Brighthouse Financial trades at $65.41 per share and has stayed right on track with the overall market, gaining 11% over the last six months. At the same time, the S&P 500 has returned 15.6%.

Is there a buying opportunity in Brighthouse Financial, or does it present a risk to your portfolio? Dive into our full research report to see our analyst team’s opinion, it’s free for active Edge members.

Why Do We Think Brighthouse Financial Will Underperform?

We don't have much confidence in Brighthouse Financial. Here are three reasons why BHF doesn't excite us and a stock we'd rather own.

1. Declining Net Premiums Earned Reflect Weakness

Net premiums earned are net of what’s paid to reinsurers (insurance for insurance companies), which are used by insurers to protect themselves from large losses.

Brighthouse Financial’s net premiums earned has declined by 1.4% annually over the last five years, much worse than the broader insurance industry. This shows that policy underwriting underperformed its other business lines.

Brighthouse Financial Trailing 12-Month Net Premiums Earned

2. Growing BVPS Reflects Strong Asset Base

Book value per share (BVPS) serves as a key indicator of an insurer’s financial stability, reflecting a company’s ability to maintain adequate capital levels and meet its long-term obligations to policyholders.

Although Brighthouse Financial’s BVPS declined at a 11.1% annual clip over the last five years. the good news is that its growth inflected positive over the past two years as BVPS grew at an incredible 33.1% annual clip (from $62.89 to $111.33 per share).

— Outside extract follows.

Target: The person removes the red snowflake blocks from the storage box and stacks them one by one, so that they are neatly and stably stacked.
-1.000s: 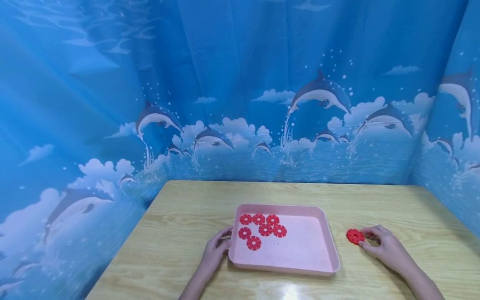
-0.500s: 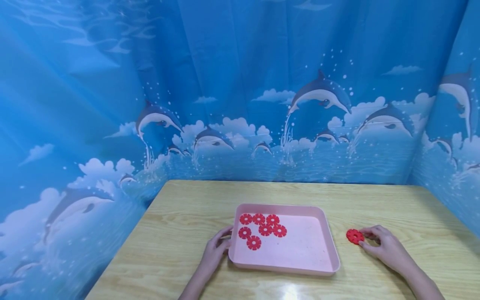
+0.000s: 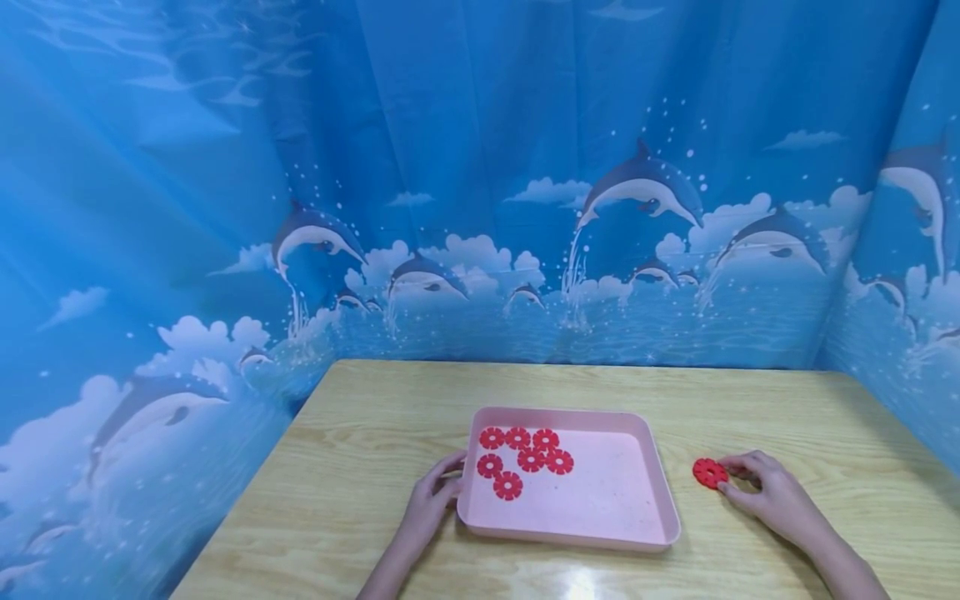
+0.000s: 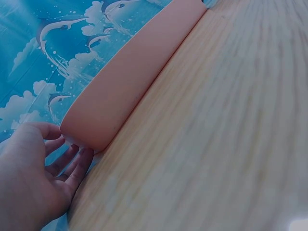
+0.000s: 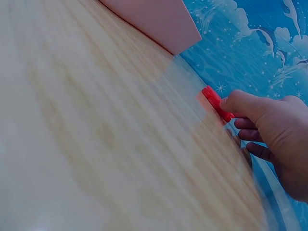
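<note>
On the table sits a pink tray point(image 3: 600, 500) with several red notched interlocking discs point(image 3: 507, 486), each with a centre hole, lying flat in its left half. My left hand point(image 3: 431, 497) touches the tray's left outer wall, its fingers loosely bent; in the left wrist view, the fingers point(image 4: 84, 161) rest against the wall's lower edge. To the right of the tray, my right hand point(image 3: 772, 496) pinches a red interlocking disc point(image 3: 709, 473) between thumb and fingers at its right edge. The right wrist view shows the disc point(image 5: 216, 103) edge-on and thick, perhaps stacked.
The wood-grain table point(image 3: 360, 467) extends around the tray on all sides. A blue curtain point(image 3: 480, 167) printed with dolphins and clouds stands behind the table and along its sides. Between the tray's right wall and the held disc lies a strip of table.
The red disc in my right hand has shifted very slightly, its layers looking more aligned than a second ago. Both hands, the tray and the discs in it stay in place.
</note>
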### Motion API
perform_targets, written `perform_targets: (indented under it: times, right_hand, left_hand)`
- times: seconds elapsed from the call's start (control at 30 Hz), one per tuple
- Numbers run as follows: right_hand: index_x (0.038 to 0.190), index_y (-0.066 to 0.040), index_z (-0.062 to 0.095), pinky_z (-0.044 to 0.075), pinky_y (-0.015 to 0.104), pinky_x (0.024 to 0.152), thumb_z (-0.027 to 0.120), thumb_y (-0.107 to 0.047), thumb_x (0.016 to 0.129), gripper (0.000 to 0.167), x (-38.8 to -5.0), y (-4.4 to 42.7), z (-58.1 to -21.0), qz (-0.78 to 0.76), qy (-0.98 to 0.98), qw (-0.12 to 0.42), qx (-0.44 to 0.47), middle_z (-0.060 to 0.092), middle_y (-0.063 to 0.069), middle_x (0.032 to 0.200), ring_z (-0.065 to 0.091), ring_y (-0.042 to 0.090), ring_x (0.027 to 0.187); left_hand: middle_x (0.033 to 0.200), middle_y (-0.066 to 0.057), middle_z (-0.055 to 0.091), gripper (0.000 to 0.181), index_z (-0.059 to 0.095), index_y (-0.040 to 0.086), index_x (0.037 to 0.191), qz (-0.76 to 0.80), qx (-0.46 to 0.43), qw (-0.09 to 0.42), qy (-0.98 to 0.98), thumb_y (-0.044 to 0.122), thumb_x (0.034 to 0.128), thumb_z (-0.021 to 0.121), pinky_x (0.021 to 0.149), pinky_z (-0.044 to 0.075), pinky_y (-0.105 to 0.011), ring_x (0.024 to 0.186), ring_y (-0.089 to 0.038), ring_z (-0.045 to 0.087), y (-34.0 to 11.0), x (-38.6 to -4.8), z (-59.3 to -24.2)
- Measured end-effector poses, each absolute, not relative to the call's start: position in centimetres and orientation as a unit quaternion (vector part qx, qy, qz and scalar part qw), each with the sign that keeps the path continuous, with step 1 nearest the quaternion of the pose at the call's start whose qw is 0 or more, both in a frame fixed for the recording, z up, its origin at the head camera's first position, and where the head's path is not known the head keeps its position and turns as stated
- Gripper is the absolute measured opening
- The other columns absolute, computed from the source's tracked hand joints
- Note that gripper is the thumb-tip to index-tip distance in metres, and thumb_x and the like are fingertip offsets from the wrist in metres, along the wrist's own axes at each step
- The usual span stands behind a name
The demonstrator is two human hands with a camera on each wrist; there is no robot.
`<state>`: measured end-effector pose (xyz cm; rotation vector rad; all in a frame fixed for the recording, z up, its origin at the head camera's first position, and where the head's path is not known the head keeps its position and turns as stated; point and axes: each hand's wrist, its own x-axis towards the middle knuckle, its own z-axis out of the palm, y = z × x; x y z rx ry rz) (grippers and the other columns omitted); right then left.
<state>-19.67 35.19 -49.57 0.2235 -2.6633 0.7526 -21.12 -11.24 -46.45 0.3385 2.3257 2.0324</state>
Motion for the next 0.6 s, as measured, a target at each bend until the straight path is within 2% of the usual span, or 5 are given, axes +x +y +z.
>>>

Brighthouse Financial Quarterly Book Value per Share

The debt-to-equity ratio is a widely used measure to assess a company's balance sheet health. A higher ratio means that a business aggressively financed its growth with debt. This can result in higher earnings (if the borrowed funds are invested profitably) but also increases risk.

If debt levels are too high, there could be difficulties in meeting obligations, especially during economic downturns or periods of rising interest rates if the debt has variable-rate payments.

Brighthouse Financial Quarterly Debt-to-Equity Ratio

Brighthouse Financial currently has $7.50 billion of debt and $6.36 billion of shareholder's equity on its balance sheet, and over the past four quarters, has averaged a debt-to-equity ratio of 1.3×. We think this is dangerous - for an insurance business, anything above 1.0× raises red flags.

Final Judgment

Brighthouse Financial falls short of our quality standards. That said, the stock currently trades at 0.8× forward P/B (or $65.41 per share). While this valuation is optically cheap, the potential downside is huge given its shaky fundamentals. There are superior stocks to buy right now. We’d suggest looking at one of our top software and edge computing picks.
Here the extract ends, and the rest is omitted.